* WHAT THE TASK ASKS
Exactly as they appear, output all of the records. Skip any images.

* DATA FOR REVIEW

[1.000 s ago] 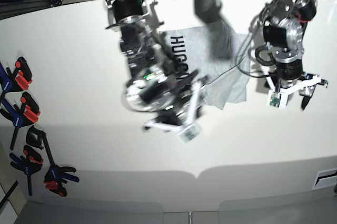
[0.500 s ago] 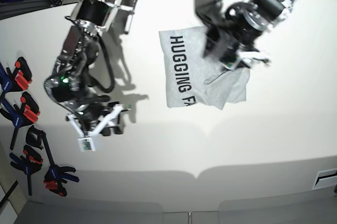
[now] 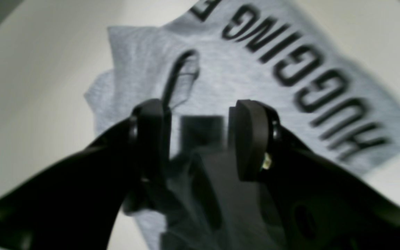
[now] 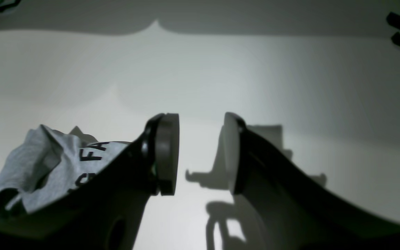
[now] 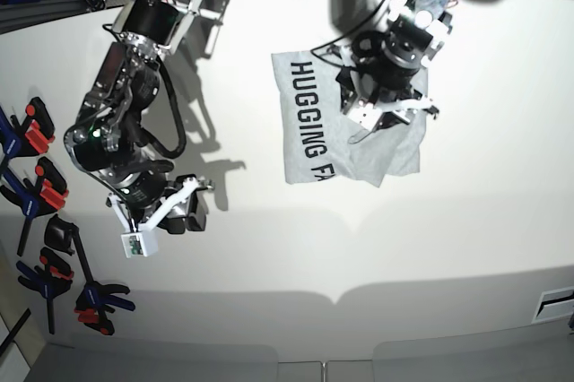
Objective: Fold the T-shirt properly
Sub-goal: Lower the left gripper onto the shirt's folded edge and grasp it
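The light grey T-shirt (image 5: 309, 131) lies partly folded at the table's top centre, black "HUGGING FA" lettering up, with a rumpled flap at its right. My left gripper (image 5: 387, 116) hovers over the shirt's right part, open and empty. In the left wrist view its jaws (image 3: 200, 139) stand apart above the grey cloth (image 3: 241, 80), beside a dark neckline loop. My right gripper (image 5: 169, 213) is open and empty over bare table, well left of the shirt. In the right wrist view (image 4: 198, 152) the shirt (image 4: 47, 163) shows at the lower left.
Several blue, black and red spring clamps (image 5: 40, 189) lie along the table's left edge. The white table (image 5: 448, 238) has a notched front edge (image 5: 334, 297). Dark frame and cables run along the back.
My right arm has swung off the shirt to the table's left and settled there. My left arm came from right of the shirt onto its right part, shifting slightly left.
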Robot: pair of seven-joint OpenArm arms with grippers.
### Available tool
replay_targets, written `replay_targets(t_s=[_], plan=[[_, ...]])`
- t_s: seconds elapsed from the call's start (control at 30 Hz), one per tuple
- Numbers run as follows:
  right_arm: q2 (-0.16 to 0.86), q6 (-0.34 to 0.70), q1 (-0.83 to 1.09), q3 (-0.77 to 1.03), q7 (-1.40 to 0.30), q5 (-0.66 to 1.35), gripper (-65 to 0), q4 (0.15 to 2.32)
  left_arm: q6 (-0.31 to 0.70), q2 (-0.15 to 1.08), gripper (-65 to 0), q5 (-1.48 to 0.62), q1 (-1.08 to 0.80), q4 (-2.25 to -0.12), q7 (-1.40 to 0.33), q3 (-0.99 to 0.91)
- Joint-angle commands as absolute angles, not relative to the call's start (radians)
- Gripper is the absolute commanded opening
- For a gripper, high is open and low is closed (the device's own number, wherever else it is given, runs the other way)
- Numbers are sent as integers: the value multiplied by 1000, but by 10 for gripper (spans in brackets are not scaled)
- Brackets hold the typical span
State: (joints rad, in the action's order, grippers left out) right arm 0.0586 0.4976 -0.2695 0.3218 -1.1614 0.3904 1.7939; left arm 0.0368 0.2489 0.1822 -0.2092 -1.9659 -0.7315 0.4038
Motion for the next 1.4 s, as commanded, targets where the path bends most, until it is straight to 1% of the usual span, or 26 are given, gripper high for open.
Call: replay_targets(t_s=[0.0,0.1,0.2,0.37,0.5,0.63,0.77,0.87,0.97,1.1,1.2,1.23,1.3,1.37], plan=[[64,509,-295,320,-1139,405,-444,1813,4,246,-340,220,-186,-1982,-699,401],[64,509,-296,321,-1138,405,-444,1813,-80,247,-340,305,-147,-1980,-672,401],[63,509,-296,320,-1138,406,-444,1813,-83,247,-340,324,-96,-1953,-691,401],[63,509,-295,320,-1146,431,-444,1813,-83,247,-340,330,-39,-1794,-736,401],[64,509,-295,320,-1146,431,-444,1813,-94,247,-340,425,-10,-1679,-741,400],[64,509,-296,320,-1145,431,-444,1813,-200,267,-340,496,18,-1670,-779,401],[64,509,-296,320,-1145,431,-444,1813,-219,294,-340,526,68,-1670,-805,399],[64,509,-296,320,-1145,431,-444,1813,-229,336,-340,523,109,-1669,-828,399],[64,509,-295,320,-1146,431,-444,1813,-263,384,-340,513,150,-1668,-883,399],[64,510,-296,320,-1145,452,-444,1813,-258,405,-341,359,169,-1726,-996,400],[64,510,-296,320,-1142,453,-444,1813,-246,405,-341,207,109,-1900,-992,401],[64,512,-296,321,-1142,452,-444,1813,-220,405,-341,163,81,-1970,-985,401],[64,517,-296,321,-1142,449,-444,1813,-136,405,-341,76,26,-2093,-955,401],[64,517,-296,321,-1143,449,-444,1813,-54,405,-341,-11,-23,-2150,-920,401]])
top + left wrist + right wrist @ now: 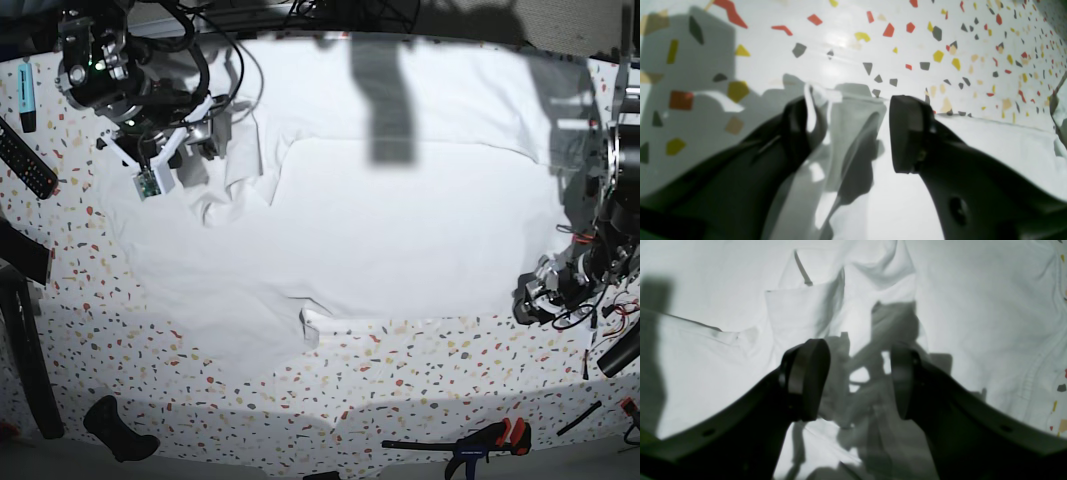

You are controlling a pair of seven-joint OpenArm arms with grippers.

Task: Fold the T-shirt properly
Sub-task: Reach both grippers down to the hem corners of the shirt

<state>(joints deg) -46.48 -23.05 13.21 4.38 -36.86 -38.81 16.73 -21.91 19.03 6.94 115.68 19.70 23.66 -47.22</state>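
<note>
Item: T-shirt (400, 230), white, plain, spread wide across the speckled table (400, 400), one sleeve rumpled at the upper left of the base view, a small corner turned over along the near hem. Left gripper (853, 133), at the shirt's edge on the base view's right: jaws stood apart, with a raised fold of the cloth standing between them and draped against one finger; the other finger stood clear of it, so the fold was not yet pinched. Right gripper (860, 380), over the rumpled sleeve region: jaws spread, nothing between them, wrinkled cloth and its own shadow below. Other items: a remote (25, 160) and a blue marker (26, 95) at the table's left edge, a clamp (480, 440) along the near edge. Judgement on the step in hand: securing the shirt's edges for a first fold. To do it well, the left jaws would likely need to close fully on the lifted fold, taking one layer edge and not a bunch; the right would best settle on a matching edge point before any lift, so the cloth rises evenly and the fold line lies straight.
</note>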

* COMPLETED TASK
[1.000 s ago] 
[0.500 s ago] 
[now] 
[now] 
[now] 
Objective: Fold the T-shirt properly
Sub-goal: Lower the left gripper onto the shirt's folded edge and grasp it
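The light grey T-shirt (image 5: 309, 131) lies partly folded at the table's top centre, black "HUGGING FA" lettering up, with a rumpled flap at its right. My left gripper (image 5: 387, 116) hovers over the shirt's right part, open and empty. In the left wrist view its jaws (image 3: 200, 139) stand apart above the grey cloth (image 3: 241, 80), beside a dark neckline loop. My right gripper (image 5: 169, 213) is open and empty over bare table, well left of the shirt. In the right wrist view (image 4: 198, 152) the shirt (image 4: 47, 163) shows at the lower left.
Several blue, black and red spring clamps (image 5: 40, 189) lie along the table's left edge. The white table (image 5: 448, 238) has a notched front edge (image 5: 334, 297). Dark frame and cables run along the back.
My right arm has swung off the shirt to the table's left and settled there. My left arm came from right of the shirt onto its right part, shifting slightly left.
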Robot: pair of seven-joint OpenArm arms with grippers.
### Available tool
replay_targets, written `replay_targets(t_s=[_], plan=[[_, ...]])`
- t_s: seconds elapsed from the call's start (control at 30 Hz), one per tuple
- Numbers run as follows:
  right_arm: q2 (-0.16 to 0.86), q6 (-0.34 to 0.70), q1 (-0.83 to 1.09), q3 (-0.77 to 1.03), q7 (-1.40 to 0.30), q5 (-0.66 to 1.35), gripper (-65 to 0), q4 (0.15 to 2.32)
  left_arm: q6 (-0.31 to 0.70), q2 (-0.15 to 1.08), gripper (-65 to 0), q5 (-1.48 to 0.62), q1 (-1.08 to 0.80), q4 (-2.25 to -0.12), q7 (-1.40 to 0.33), q3 (-0.99 to 0.91)
- Joint-angle commands as absolute angles, not relative to the call's start (radians)
- Gripper is the absolute commanded opening
- For a gripper, high is open and low is closed (the device's own number, wherever else it is given, runs the other way)
- Numbers are sent as integers: the value multiplied by 1000, but by 10 for gripper (spans in brackets are not scaled)
- Brackets hold the typical span
State: (joints rad, in the action's order, grippers left out) right arm 0.0586 0.4976 -0.2695 0.3218 -1.1614 0.3904 1.7939; left arm 0.0368 0.2489 0.1822 -0.2092 -1.9659 -0.7315 0.4038
Motion for the next 1.4 s, as commanded, targets where the path bends most, until it is straight to 1% of the usual span, or 26 are given, gripper high for open.
Call: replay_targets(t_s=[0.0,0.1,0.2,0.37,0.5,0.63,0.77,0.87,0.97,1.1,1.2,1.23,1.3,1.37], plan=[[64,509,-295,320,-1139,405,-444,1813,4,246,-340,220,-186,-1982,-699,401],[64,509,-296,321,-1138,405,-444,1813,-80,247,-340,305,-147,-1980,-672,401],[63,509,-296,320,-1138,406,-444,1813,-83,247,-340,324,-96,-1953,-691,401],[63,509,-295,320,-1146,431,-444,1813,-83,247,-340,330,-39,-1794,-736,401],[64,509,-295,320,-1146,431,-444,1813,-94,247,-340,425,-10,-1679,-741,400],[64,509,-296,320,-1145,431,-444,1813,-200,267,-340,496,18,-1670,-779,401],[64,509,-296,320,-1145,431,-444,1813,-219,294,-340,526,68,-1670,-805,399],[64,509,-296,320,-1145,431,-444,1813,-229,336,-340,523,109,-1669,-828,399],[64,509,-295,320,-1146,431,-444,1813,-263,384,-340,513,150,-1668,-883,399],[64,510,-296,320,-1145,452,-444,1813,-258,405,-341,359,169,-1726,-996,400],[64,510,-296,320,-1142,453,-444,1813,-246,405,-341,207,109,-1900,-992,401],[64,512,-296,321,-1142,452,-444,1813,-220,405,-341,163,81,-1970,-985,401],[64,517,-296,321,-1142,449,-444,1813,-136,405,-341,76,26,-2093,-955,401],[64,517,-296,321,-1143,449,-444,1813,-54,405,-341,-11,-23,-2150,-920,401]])
top + left wrist + right wrist @ now: 

You are controlling a pair of seven-joint OpenArm arms with grippers.

Task: Fold the T-shirt properly
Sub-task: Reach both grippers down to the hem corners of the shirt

<state>(joints deg) -46.48 -23.05 13.21 4.38 -36.86 -38.81 16.73 -21.91 19.03 6.94 115.68 19.70 23.66 -47.22</state>
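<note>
Item: T-shirt (400, 230), white, plain, spread wide across the speckled table (400, 400), one sleeve rumpled at the upper left of the base view, a small corner turned over along the near hem. Left gripper (853, 133), at the shirt's edge on the base view's right: jaws stood apart, with a raised fold of the cloth standing between them and draped against one finger; the other finger stood clear of it, so the fold was not yet pinched. Right gripper (860, 380), over the rumpled sleeve region: jaws spread, nothing between them, wrinkled cloth and its own shadow below. Other items: a remote (25, 160) and a blue marker (26, 95) at the table's left edge, a clamp (480, 440) along the near edge. Judgement on the step in hand: securing the shirt's edges for a first fold. To do it well, the left jaws would likely need to close fully on the lifted fold, taking one layer edge and not a bunch; the right would best settle on a matching edge point before any lift, so the cloth rises evenly and the fold line lies straight.
</note>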

That wraps up the exercise.